- _Your goal_
For the records below, report how many lines include "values", with no accompanying text.

- _Exercise data_
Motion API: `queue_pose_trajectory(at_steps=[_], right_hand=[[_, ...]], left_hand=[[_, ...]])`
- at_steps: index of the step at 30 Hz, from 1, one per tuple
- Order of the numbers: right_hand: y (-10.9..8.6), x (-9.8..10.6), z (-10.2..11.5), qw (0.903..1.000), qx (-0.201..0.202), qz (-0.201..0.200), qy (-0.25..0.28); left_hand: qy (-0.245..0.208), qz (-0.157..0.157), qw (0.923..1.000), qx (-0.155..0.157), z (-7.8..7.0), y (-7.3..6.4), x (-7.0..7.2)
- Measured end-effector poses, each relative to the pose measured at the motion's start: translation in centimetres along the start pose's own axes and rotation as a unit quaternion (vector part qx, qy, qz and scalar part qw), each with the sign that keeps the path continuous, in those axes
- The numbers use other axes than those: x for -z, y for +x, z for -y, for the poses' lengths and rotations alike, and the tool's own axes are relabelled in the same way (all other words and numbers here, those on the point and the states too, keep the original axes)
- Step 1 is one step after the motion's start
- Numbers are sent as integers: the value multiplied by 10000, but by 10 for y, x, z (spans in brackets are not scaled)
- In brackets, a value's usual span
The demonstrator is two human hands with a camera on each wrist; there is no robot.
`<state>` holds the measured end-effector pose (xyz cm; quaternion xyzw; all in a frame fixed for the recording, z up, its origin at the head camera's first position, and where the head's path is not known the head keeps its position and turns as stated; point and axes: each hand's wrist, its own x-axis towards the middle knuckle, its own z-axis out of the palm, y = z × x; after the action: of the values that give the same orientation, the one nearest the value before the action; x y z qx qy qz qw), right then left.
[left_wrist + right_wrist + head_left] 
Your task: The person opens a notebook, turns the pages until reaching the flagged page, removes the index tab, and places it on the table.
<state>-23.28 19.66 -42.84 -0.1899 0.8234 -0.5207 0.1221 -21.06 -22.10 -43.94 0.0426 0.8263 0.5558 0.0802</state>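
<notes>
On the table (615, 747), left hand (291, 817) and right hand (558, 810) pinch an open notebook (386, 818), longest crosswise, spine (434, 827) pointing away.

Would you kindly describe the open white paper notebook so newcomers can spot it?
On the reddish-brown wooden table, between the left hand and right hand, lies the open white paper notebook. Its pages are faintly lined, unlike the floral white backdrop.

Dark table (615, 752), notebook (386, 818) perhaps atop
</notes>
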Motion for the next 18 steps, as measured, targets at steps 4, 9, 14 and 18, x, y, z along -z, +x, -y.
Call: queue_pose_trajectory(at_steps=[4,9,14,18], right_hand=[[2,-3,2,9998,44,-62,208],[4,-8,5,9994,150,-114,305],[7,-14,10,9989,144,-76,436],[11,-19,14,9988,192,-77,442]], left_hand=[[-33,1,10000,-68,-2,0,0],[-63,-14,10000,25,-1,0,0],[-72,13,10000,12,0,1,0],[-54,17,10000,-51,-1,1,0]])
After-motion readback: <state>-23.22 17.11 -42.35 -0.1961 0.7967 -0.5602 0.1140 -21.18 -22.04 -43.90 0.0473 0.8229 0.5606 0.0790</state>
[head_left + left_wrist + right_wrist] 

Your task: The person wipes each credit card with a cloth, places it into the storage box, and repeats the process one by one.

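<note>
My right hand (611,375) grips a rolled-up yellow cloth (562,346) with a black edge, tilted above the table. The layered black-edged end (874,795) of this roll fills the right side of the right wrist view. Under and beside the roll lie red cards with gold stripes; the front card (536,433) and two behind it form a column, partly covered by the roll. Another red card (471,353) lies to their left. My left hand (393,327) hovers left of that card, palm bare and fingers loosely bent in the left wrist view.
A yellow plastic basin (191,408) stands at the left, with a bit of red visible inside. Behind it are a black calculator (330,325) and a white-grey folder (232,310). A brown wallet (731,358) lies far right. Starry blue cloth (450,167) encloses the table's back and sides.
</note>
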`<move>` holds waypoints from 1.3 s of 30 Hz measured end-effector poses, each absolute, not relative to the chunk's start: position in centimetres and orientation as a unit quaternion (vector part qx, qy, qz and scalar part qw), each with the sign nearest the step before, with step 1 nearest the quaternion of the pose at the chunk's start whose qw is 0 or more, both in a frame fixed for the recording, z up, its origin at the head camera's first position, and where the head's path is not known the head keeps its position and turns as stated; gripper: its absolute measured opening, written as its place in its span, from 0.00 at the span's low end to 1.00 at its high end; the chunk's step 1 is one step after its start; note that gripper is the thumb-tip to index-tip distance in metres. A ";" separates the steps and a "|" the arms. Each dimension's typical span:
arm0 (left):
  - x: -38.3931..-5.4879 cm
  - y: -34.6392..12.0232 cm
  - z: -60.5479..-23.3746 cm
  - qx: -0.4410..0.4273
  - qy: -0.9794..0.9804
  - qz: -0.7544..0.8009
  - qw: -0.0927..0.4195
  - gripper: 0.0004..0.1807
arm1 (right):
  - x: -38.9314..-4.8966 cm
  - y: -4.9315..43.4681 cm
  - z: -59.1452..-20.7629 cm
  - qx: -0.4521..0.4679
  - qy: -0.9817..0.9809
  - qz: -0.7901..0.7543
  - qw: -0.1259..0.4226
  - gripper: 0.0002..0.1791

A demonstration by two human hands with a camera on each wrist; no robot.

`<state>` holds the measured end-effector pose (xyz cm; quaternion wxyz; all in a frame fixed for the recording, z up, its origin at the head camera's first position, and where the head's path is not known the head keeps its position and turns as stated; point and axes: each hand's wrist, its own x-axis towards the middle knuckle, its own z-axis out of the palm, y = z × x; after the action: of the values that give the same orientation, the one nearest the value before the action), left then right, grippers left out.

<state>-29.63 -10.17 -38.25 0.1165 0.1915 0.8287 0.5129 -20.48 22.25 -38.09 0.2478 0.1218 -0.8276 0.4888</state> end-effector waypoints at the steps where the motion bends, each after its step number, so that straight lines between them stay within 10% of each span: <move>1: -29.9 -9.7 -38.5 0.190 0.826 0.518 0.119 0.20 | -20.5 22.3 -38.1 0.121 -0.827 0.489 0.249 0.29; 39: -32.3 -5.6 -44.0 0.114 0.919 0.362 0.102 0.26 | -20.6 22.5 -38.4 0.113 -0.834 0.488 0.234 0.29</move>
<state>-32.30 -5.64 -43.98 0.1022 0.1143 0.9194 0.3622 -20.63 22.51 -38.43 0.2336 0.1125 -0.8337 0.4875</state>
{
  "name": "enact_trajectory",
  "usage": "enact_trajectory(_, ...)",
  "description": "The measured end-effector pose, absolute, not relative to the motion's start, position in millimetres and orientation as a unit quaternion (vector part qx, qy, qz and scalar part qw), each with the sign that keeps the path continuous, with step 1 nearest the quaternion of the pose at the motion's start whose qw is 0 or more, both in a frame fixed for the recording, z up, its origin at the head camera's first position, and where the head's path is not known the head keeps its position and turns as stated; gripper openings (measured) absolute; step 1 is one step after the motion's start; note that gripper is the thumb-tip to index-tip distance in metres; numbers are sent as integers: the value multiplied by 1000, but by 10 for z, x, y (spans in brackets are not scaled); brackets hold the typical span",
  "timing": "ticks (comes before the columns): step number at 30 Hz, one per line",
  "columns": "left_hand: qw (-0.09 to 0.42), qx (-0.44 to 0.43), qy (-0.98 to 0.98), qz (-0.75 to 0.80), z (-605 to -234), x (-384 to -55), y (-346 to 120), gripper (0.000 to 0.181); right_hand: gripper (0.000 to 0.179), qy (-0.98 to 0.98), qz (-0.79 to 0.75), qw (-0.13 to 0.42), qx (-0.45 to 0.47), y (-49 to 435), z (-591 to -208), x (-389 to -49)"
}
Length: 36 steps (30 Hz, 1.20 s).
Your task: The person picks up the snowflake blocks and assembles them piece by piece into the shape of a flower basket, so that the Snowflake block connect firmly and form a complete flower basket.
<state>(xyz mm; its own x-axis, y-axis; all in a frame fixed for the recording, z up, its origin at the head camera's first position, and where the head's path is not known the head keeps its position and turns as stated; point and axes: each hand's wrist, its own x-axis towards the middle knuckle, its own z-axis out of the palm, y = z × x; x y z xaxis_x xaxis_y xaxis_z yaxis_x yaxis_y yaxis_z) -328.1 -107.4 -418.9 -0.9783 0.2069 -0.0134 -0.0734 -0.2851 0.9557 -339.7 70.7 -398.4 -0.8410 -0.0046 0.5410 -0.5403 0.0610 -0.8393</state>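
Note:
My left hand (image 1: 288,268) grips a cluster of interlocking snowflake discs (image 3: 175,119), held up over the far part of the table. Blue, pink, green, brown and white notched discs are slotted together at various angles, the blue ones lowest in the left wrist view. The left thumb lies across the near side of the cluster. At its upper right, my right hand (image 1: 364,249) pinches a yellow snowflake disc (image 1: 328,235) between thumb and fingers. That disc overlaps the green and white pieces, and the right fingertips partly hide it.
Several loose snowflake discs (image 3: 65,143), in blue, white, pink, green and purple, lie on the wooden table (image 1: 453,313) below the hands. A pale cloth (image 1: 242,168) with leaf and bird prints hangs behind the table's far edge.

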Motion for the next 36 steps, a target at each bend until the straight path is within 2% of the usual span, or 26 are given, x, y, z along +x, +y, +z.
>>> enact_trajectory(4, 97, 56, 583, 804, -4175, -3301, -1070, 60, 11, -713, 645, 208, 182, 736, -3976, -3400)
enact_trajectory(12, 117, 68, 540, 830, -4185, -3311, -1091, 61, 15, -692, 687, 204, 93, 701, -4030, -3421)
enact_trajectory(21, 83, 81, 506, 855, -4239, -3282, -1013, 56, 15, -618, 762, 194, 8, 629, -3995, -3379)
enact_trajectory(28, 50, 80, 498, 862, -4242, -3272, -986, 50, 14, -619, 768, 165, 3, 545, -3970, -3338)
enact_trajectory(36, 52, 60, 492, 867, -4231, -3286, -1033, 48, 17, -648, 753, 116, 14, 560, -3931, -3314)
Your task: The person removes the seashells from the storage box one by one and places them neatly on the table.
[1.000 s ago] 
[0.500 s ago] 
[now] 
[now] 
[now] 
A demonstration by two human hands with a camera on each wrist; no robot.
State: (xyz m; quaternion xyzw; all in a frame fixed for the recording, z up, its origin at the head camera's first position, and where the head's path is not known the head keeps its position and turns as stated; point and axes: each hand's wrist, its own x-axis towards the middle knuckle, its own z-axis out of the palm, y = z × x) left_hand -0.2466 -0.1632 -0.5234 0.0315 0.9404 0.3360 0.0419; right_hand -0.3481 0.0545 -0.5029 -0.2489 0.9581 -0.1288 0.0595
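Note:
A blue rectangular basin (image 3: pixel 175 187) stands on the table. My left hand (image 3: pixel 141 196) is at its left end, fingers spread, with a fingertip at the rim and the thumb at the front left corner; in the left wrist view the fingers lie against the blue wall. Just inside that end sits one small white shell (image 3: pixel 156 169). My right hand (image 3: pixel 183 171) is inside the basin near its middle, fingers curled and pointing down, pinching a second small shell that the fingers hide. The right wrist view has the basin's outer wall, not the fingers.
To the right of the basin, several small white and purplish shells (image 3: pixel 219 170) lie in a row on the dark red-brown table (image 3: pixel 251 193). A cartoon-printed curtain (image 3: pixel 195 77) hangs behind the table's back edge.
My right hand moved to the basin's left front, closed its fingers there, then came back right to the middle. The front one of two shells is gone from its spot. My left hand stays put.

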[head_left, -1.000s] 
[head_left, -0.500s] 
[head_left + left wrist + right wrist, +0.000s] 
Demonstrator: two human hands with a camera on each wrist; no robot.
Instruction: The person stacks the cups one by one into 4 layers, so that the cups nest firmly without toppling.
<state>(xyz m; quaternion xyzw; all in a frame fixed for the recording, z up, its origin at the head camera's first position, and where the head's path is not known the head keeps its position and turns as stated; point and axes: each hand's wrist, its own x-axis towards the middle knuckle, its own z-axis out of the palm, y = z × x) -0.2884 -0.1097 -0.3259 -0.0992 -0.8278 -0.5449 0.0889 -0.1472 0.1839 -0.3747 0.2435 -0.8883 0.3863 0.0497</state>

- _Reply to the task_
2